Research Data Acquisition
Patient-related data is and will be actively and passively acquired from numerous distributed sources, including electronic medical records (imaging, physician assessments, laboratory values, other clinical measures/tests), social media, mobile apps, wearable sensors (an estimated one trillion sensors will be connected to the internet by 20201), electronic home monitoring devices, genomics testing and monitoring of computing activity. Research-related data that can be derived from these sources spans biological, psychological, behavioral and genetic parameters. In an unprecedented fashion, patient-related data will be derived in structured and unstructured forms from around the world and will be acquired in real-time. The ability to procure accurate and comprehensive data will grow exponentially with decreasing acquisition costs, as well as monitoring and assessment capabilities. These changes will provide historic opportunities for patient data collection and research in 2030 and beyond. There is enormous potential impact on many areas of medicine, including:
- True risk assessment/prediction
- Valid outcome analysis
- Improved understanding of compliance and the impact on cost and outcomes
- Behavior modification
Research Data Storage
Currently, it is estimated that 30 percent of all the data storage in the world is healthcare-related.3 Technologic advances will drive data storage expansion to meet the increasing demand as a consequence of the growing number of data acquisition sources. Corresponding to these increased storage capabilities will be an ongoing exponential decrease in the cost of data storage, as evidenced by historical and ongoing patterns in the marketplace.
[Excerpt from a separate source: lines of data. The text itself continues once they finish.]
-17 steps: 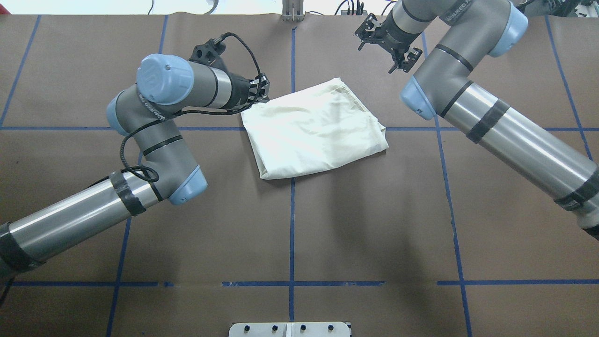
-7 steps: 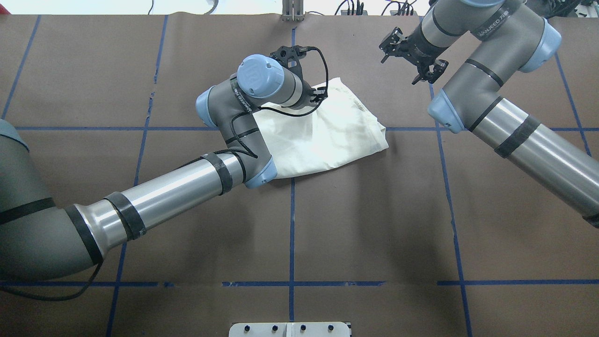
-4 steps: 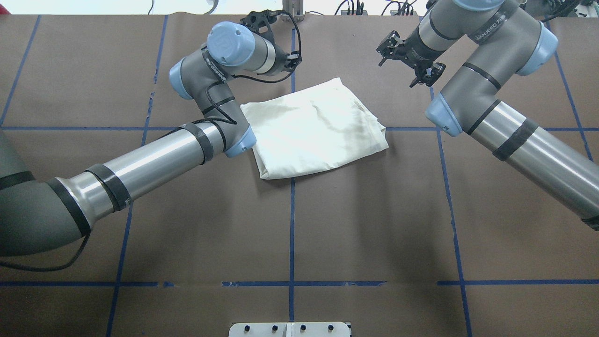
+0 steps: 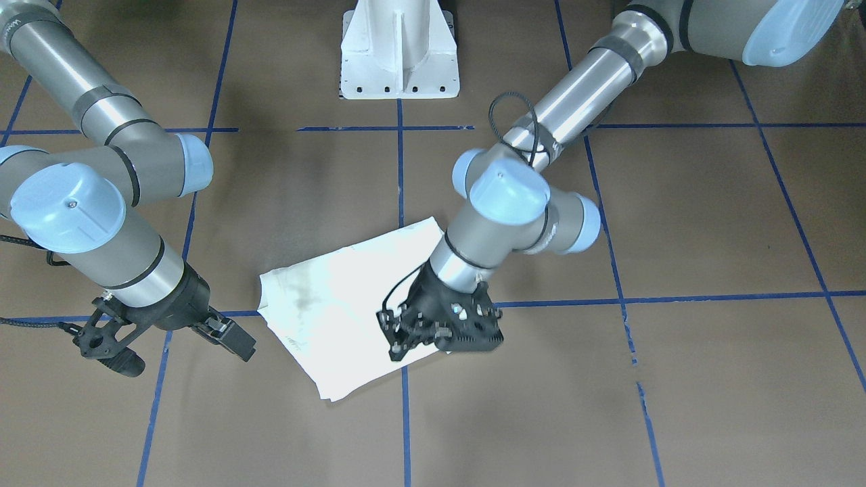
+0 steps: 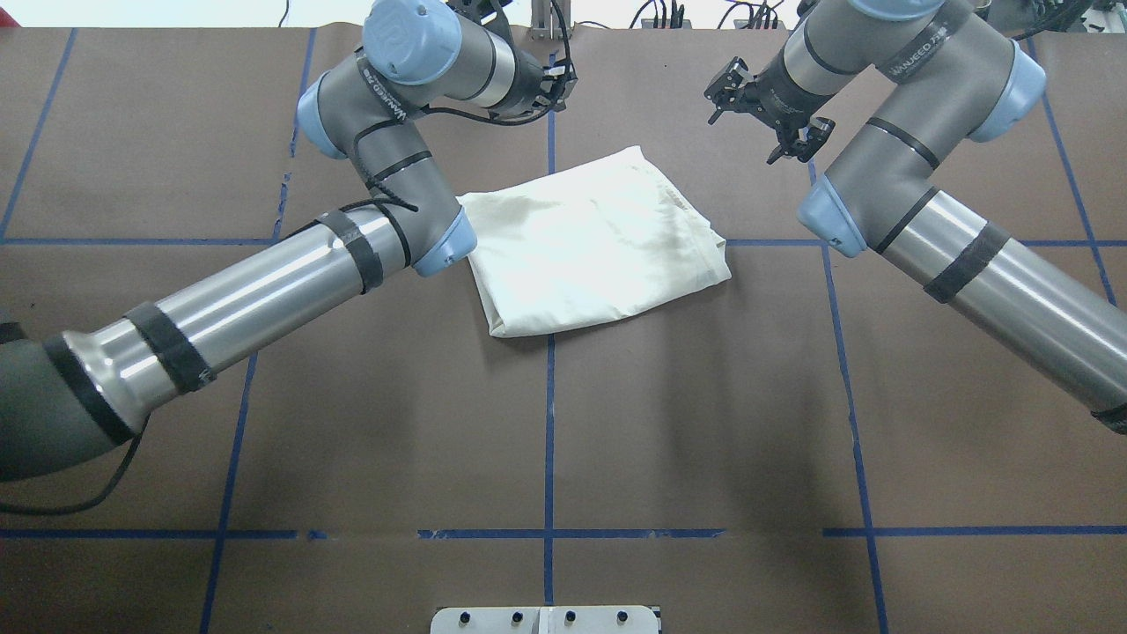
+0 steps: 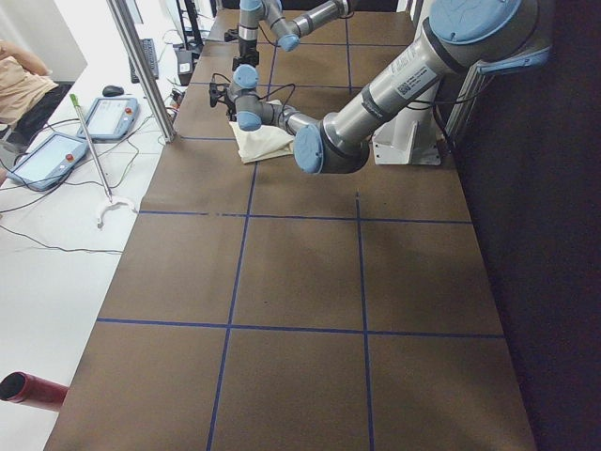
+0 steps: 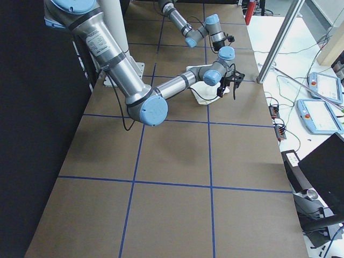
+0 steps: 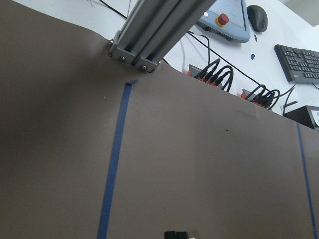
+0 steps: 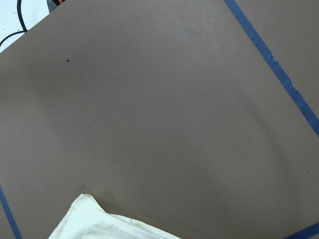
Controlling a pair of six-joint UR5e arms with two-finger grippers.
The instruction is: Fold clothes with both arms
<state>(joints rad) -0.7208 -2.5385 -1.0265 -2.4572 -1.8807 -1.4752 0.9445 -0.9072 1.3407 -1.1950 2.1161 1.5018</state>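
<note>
The cream-white shirt [image 5: 599,242] lies folded into a tilted rectangle at the table's middle, plain side up; the cat print is hidden. It also shows in the front view [image 4: 331,304] and as a corner in the right wrist view [image 9: 99,221]. My left gripper [image 5: 556,88] hangs shut and empty just beyond the shirt's far edge; in the front view it [image 4: 440,335] overlaps the shirt's edge. Its fingertips [image 8: 177,234] sit together over bare brown table. My right gripper [image 5: 764,113] is open and empty above the table, off the shirt's far right corner.
A white pedestal base [image 4: 399,54] stands at the robot's side. An aluminium post [image 8: 149,35] stands at the far edge, with cables and a teach pendant [image 8: 227,20] beyond. Blue tape lines [image 5: 549,423] cross the brown table. An operator [image 6: 19,85] sits off the table.
My left gripper swept from the shirt's left corner across its top and out past its far edge. The shirt lies flatter. My right gripper barely moved.
</note>
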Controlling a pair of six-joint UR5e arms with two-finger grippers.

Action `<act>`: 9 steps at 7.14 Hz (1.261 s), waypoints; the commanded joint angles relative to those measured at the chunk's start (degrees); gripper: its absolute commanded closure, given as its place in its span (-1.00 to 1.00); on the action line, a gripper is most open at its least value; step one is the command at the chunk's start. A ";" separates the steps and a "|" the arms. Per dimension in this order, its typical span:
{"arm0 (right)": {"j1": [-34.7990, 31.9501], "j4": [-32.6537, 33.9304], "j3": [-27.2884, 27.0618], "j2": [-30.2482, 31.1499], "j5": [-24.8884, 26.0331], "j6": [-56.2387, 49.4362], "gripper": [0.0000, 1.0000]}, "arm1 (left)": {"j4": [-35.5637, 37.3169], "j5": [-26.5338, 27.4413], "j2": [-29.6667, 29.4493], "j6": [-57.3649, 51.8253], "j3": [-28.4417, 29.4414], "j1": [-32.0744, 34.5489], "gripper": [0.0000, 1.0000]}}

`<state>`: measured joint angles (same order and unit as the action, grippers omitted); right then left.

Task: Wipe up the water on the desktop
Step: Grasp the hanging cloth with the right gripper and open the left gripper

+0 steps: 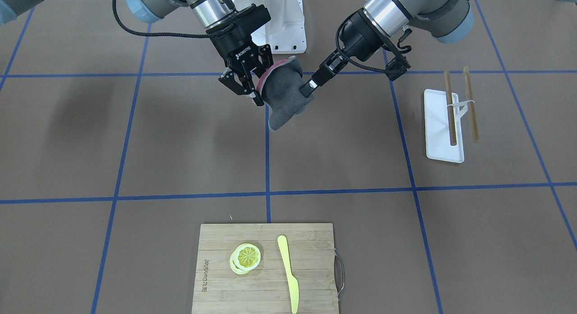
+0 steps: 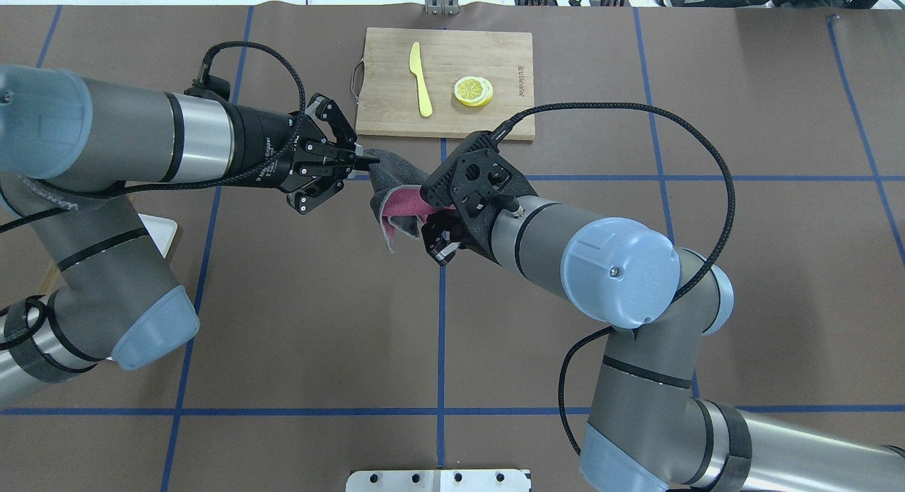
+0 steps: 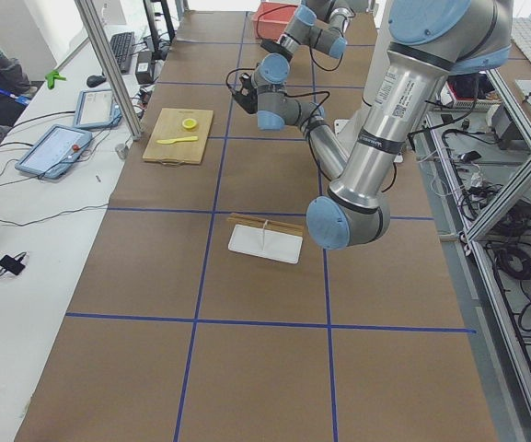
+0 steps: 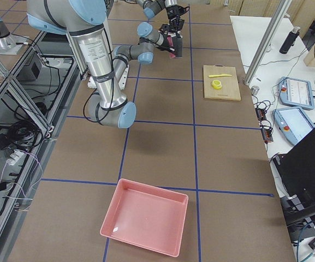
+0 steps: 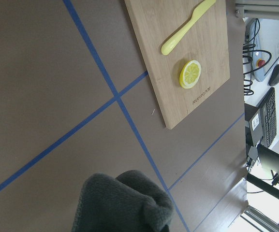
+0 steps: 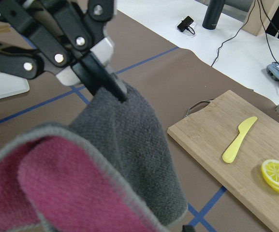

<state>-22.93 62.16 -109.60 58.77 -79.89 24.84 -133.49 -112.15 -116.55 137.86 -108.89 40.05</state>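
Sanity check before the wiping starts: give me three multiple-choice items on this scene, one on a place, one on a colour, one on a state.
1. Where does the yellow plastic knife lie?
A. on a white tray
B. on the bamboo cutting board
C. in a pink bin

2. What colour is the inner face of the grey cloth?
A. pink
B. blue
C. yellow

3. How does the cloth stand to the brown taped desktop?
A. spread flat on it
B. held above it by both grippers
C. bunched on it, untouched

Answers:
1 B, it lies beside the lemon slices on the board.
2 A, pink shows inside the fold.
3 B, the left gripper and right gripper each pinch it, and it hangs between them.
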 commanded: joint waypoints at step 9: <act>-8.16 0.24 -0.18 1.08 -0.44 0.73 1.00 | 0.16 -5.85 4.12 -16.78 -0.27 1.94 -0.97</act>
<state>-28.65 62.26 -109.83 59.66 -80.25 25.45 -133.46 -114.58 -114.25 126.44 -109.09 40.53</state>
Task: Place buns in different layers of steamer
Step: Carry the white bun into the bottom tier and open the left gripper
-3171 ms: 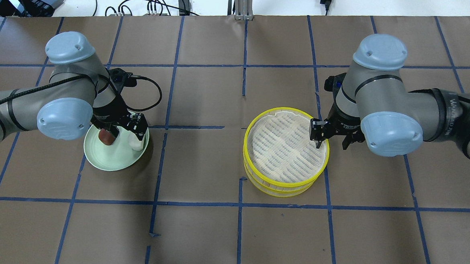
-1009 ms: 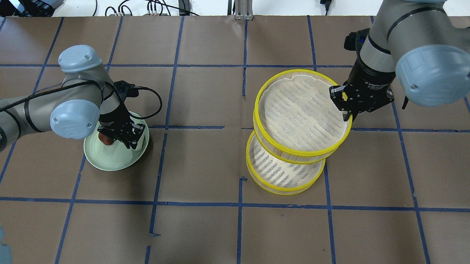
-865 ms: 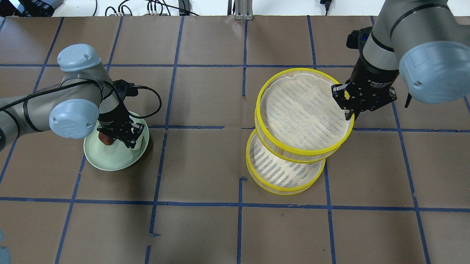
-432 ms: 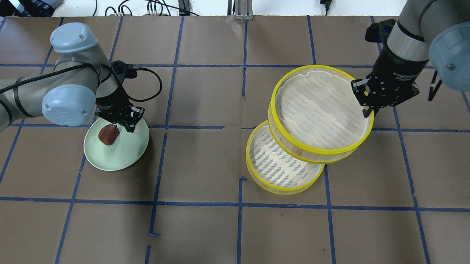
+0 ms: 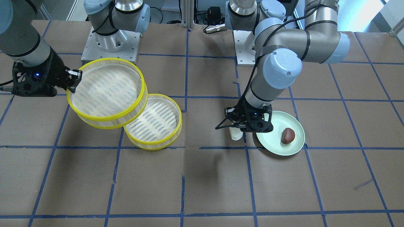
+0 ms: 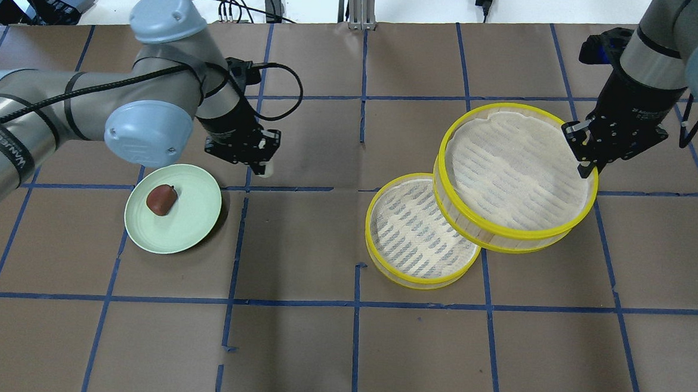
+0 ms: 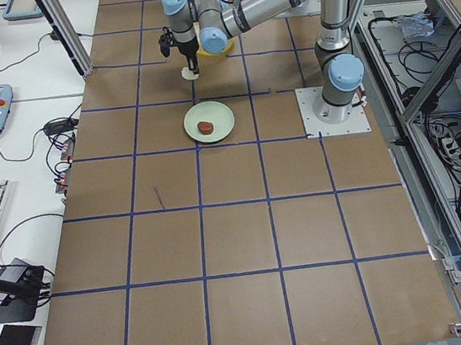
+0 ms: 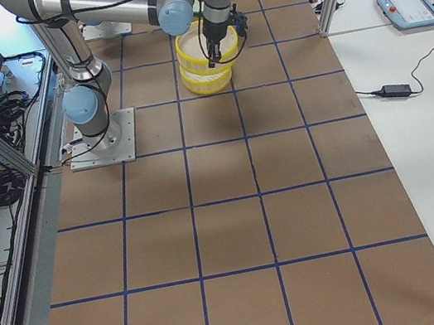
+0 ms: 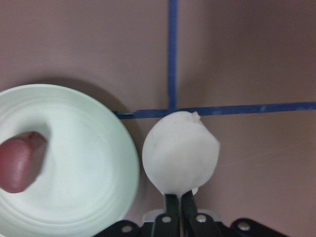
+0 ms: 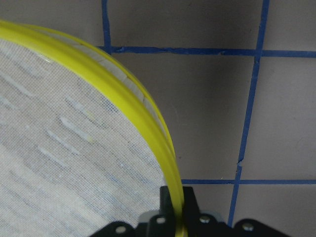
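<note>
My left gripper [image 6: 262,163] is shut on the white bun [image 5: 236,134], which hangs above the table just off the plate's edge and fills the left wrist view [image 9: 180,157]. The reddish-brown bun [image 6: 161,199] lies on the pale green plate [image 6: 195,233]. My right gripper [image 6: 583,165] is shut on the yellow rim of the upper steamer tray [image 6: 514,169] and holds it tilted in the air. That tray overlaps the far right side of the lower tray [image 6: 412,238], which stands empty on the table. The clamped rim shows in the right wrist view [image 10: 163,148].
The table is brown paper with a blue tape grid. The arms' base plates [image 5: 110,44] and cables [image 6: 245,8] are at the far edge. The left arm's cable [image 6: 283,91] loops beside its wrist.
My left gripper has lifted the white bun off the plate and carried it right and away from the plate. My right gripper has lifted the upper tray and moved it right, uncovering the lower one.
</note>
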Robot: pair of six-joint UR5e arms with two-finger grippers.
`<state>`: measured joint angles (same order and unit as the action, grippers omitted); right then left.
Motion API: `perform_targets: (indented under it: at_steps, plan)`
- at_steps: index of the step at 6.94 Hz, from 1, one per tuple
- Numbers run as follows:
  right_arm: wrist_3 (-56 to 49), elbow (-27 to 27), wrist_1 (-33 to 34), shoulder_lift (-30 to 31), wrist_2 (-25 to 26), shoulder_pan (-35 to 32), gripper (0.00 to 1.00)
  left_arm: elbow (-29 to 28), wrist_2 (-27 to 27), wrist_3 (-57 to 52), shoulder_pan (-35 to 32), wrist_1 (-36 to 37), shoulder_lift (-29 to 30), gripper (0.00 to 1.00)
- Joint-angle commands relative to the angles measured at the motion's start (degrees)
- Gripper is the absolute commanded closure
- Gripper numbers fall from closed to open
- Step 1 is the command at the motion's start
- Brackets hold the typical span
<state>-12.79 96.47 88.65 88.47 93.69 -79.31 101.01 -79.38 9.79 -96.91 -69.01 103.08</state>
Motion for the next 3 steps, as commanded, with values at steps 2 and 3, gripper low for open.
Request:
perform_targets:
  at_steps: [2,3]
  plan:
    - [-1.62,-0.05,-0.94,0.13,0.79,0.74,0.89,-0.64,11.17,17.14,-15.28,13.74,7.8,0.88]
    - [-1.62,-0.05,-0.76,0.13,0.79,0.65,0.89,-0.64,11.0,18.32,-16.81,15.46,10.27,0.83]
- In 2000, one gigabyte of data storage cost $4.17.
- By 2015 it decreased to $0.03 per gigabyte.
- By 2030, data storage cost is expected to be just $0.0003 per gigabyte.
These decreases in data storage costs will permit the economical and comprehensive storage of patient data for biomedical research. The low costs of data storage combined with the global acquisition of data (via worldwide connectivity) will provide opportunities for patient research around the globe.
Research Data Analytics
Data processing speeds in 2030 will permit the near instantaneous and ongoing assessment of research-related information. Data analytic speeds and costs will drop substantially to facilitate the rapid advancement of medical research in 2030 and beyond. To provide context to data analytic speed increases:
- It took nearly 10 years to sequence the human genome in 2001, but it currently can be completed in just 1 day.
- IBM’s Watson can analyze 40 million medical documents in 15 seconds.
Increasing analytic speeds and machine learning will permit critical associations to be derived from the whole spectrum of data sets on an ongoing basis. The costs associated with data analytics have and will continue to decrease in the future. For example:
- Sequencing the human genome in 2001 cost almost $100 million.
- Today it costs less than $1,000, with prices rapidly dropping.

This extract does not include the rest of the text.